* [Work item]: Return each line of the data below exactly, omitting any pictures.

* [Data]:
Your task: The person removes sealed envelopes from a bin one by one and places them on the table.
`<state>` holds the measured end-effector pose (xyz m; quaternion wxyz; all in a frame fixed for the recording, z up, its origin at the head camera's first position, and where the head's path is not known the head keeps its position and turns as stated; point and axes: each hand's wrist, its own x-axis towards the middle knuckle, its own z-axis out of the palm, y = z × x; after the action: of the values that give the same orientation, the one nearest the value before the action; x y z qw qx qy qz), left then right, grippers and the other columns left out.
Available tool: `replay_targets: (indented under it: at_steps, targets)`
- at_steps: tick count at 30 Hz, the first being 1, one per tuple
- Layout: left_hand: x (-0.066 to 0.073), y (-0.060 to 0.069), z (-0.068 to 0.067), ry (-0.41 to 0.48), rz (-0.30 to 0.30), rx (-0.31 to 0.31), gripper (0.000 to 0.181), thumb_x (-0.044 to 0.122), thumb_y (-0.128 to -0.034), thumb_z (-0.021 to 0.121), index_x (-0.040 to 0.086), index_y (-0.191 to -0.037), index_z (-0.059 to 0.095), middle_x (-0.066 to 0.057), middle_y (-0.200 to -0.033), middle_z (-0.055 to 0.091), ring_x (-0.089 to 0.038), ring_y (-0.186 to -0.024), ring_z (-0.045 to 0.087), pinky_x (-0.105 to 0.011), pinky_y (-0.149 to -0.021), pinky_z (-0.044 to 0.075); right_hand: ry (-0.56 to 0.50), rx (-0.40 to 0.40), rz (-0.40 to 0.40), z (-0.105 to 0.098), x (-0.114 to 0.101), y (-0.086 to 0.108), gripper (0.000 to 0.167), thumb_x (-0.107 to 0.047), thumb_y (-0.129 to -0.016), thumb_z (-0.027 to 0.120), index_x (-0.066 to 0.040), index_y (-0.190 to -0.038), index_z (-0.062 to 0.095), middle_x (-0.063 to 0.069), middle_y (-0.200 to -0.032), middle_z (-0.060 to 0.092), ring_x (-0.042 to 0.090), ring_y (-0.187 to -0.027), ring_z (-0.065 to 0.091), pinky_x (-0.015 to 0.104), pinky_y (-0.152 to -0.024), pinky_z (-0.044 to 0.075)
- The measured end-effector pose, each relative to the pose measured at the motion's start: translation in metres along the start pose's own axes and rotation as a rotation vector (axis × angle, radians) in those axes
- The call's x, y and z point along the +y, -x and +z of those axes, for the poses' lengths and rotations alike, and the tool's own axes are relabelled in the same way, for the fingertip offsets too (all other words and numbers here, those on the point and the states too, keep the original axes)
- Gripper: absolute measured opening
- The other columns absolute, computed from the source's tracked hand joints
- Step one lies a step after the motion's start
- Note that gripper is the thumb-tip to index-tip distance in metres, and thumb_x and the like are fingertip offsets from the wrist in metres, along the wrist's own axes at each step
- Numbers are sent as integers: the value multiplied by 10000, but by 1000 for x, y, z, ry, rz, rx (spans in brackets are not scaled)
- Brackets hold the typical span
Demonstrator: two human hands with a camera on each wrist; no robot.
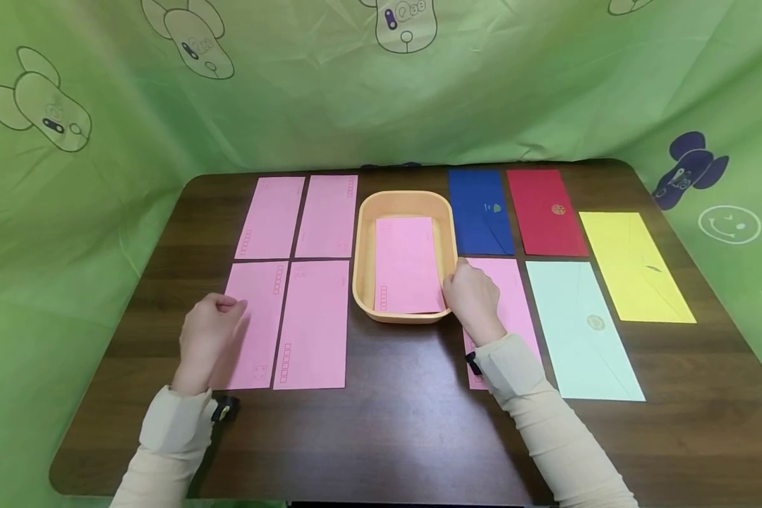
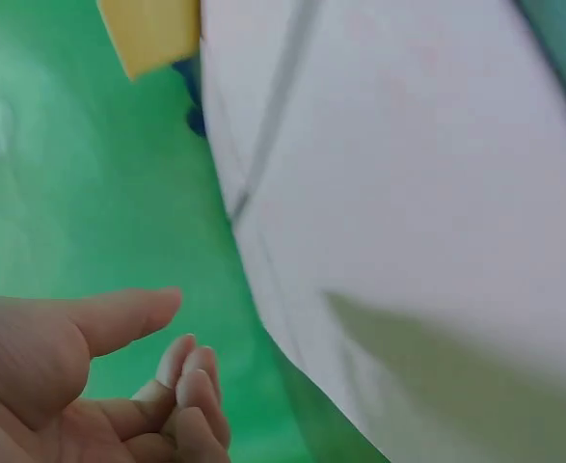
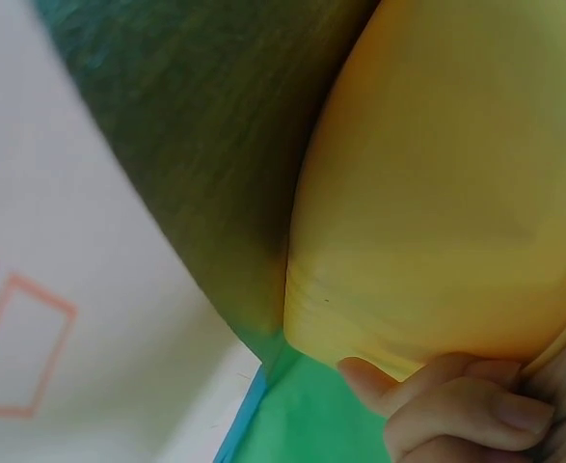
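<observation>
My left hand point(image 1: 208, 333) hovers over the left edge of a pink envelope point(image 1: 257, 321). In the left wrist view, a gap shows between thumb and loosely bent fingers point(image 2: 198, 386), with nothing held. At the right side of a pale orange tray point(image 1: 368, 303), my right hand point(image 1: 474, 296) grips the rim near its front corner. Curled fingers point(image 3: 466, 410) lie against the tray's outer wall point(image 3: 427, 212) in the right wrist view; the thumb's place is hidden. One pink envelope point(image 1: 408, 261) lies inside the tray. Beneath my right wrist is another pink envelope point(image 1: 508, 296), partly covered.
More pink envelopes lie left of the tray: two at the back point(image 1: 269, 217) and one at the front point(image 1: 312, 324). On the right are a blue envelope point(image 1: 476, 204), a red envelope point(image 1: 542, 219), a yellow envelope point(image 1: 635, 268) and a mint envelope point(image 1: 578, 317). Green cloth point(image 1: 330, 106) surrounds the table.
</observation>
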<state>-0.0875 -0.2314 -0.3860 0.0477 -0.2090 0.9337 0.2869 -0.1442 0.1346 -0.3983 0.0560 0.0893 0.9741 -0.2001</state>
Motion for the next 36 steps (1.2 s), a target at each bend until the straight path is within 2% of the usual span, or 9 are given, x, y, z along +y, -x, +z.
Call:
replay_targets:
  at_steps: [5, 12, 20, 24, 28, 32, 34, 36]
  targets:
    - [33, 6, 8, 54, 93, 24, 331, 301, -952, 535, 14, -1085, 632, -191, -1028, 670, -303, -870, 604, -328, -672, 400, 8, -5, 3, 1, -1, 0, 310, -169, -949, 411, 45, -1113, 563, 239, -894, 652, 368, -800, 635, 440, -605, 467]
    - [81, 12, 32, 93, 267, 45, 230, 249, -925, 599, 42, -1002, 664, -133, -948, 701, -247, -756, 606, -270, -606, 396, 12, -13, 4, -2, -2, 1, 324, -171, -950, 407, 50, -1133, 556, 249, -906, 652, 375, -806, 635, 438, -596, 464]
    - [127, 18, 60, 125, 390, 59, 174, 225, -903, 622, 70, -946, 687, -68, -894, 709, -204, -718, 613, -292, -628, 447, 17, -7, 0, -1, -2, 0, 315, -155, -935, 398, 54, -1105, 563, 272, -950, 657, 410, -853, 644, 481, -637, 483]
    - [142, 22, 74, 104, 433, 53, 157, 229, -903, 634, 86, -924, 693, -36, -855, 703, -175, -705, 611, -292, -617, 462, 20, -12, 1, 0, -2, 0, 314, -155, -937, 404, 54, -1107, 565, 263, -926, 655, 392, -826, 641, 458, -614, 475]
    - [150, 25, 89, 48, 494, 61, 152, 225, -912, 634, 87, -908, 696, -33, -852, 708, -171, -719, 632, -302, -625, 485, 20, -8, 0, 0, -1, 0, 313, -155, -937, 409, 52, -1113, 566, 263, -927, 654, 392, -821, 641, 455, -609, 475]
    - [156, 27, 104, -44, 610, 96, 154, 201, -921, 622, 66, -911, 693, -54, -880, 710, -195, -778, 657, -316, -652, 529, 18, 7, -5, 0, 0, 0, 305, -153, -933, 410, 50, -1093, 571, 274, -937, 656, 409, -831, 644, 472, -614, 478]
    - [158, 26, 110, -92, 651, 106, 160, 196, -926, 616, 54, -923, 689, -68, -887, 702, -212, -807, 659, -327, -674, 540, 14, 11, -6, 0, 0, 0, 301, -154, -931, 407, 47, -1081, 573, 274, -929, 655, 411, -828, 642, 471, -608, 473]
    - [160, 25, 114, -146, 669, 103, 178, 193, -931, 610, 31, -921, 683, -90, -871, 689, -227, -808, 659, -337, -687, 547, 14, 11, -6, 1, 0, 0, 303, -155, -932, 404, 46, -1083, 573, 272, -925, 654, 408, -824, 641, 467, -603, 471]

* [Task answer]:
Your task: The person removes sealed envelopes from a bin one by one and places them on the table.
`<state>` holds the measured end-effector pose (xyz m; quaternion wxyz; all in a frame fixed for the recording, z up, its origin at the head camera's first position, and where the head's path is not known the head keeps its position and turns as stated; point and axes: each hand's wrist, its own x-axis towards the middle knuckle, its own z-axis out of the palm, y = z × x; after the action: of the values that give the same orientation, the one nearest the value before the action; x y z qw qx qy qz), left then right, grippers and the other columns left out.
Available tool: `replay_targets: (indented under it: at_steps, targets)`
- at_steps: tick count at 30 Hz, the first being 1, one per tuple
- Layout: left_hand: x (-0.066 to 0.073), y (-0.060 to 0.069), z (-0.068 to 0.067), ry (-0.41 to 0.48), rz (-0.30 to 0.30), rx (-0.31 to 0.31), gripper (0.000 to 0.181), thumb_x (-0.044 to 0.122), thumb_y (-0.128 to -0.034), thumb_z (-0.021 to 0.121), index_x (-0.040 to 0.086), index_y (-0.191 to -0.037), index_z (-0.059 to 0.095), middle_x (-0.066 to 0.057), middle_y (-0.200 to -0.033), middle_z (-0.055 to 0.091), ring_x (-0.089 to 0.038), ring_y (-0.186 to -0.024), ring_z (-0.045 to 0.087), pinky_x (-0.105 to 0.011), pinky_y (-0.149 to -0.021), pinky_z (-0.044 to 0.075); right_hand: ry (-0.56 to 0.50), rx (-0.40 to 0.40), rz (-0.40 to 0.40), z (-0.105 to 0.098), x (-0.114 to 0.101), y (-0.086 to 0.108), gripper (0.000 to 0.167), thumb_x (-0.107 to 0.047), thumb_y (-0.129 to -0.016), thumb_z (-0.027 to 0.120), index_x (-0.066 to 0.040), index_y (-0.190 to -0.038), index_z (-0.062 to 0.095), middle_x (-0.063 to 0.069), middle_y (-0.200 to -0.032), middle_z (-0.060 to 0.092), ring_x (-0.042 to 0.090), ring_y (-0.187 to -0.027), ring_z (-0.065 to 0.091), pinky_x (-0.015 to 0.104), pinky_y (-0.152 to -0.024), pinky_z (-0.044 to 0.075)
- The measured end-effector pose, each relative to the pose measured at the motion's start: translation in metres along the start pose's own axes and rotation as a rotation vector (axis × angle, radians) in those axes
- The call's x, y and z point along the +y, -x and +z of those axes, for the poses' lengths and rotations alike, and the tool's own axes are relabelled in the same way, for the fingertip offsets too (all other words and numbers here, those on the point and the states too, keep the original axes)
- Gripper: absolute measured opening
- The other columns absolute, computed from the source's tracked hand joints
- Step one lies a step after the motion's start
- Note that gripper is the thumb-tip to index-tip distance in metres, and thumb_x and the like are fingertip offsets from the wrist in metres, along the wrist's own axes at each step
- Numbers are sent as integers: the value multiplied by 10000, but by 1000 for x, y, z, ry, rz, rx (spans in brackets are not scaled)
- Brackets hold the typical span
Demonstrator: two human hands with a camera on each wrist; no robot.
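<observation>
My left hand point(image 1: 208, 333) hovers over the left edge of a pink envelope point(image 1: 257, 321). In the left wrist view, a gap shows between thumb and loosely bent fingers point(image 2: 198, 386), with nothing held. At the right side of a pale orange tray point(image 1: 368, 303), my right hand point(image 1: 474, 296) grips the rim near its front corner. Curled fingers point(image 3: 466, 410) lie against the tray's outer wall point(image 3: 427, 212) in the right wrist view; the thumb's place is hidden. One pink envelope point(image 1: 408, 261) lies inside the tray. Beneath my right wrist is another pink envelope point(image 1: 508, 296), partly covered.
More pink envelopes lie left of the tray: two at the back point(image 1: 269, 217) and one at the front point(image 1: 312, 324). On the right are a blue envelope point(image 1: 476, 204), a red envelope point(image 1: 542, 219), a yellow envelope point(image 1: 635, 268) and a mint envelope point(image 1: 578, 317). Green cloth point(image 1: 330, 106) surrounds the table.
</observation>
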<state>-0.0875 -0.2314 -0.3860 0.0477 -0.2090 0.9337 0.2869 -0.1442 0.1346 -0.3983 0.0560 0.0893 0.9741 -0.2001</state>
Motion for the next 36 steps (1.2 s), a target at each bend until the straight path is within 2% of the usual span, or 9 are given, x, y, z along +y, -x, +z.
Call:
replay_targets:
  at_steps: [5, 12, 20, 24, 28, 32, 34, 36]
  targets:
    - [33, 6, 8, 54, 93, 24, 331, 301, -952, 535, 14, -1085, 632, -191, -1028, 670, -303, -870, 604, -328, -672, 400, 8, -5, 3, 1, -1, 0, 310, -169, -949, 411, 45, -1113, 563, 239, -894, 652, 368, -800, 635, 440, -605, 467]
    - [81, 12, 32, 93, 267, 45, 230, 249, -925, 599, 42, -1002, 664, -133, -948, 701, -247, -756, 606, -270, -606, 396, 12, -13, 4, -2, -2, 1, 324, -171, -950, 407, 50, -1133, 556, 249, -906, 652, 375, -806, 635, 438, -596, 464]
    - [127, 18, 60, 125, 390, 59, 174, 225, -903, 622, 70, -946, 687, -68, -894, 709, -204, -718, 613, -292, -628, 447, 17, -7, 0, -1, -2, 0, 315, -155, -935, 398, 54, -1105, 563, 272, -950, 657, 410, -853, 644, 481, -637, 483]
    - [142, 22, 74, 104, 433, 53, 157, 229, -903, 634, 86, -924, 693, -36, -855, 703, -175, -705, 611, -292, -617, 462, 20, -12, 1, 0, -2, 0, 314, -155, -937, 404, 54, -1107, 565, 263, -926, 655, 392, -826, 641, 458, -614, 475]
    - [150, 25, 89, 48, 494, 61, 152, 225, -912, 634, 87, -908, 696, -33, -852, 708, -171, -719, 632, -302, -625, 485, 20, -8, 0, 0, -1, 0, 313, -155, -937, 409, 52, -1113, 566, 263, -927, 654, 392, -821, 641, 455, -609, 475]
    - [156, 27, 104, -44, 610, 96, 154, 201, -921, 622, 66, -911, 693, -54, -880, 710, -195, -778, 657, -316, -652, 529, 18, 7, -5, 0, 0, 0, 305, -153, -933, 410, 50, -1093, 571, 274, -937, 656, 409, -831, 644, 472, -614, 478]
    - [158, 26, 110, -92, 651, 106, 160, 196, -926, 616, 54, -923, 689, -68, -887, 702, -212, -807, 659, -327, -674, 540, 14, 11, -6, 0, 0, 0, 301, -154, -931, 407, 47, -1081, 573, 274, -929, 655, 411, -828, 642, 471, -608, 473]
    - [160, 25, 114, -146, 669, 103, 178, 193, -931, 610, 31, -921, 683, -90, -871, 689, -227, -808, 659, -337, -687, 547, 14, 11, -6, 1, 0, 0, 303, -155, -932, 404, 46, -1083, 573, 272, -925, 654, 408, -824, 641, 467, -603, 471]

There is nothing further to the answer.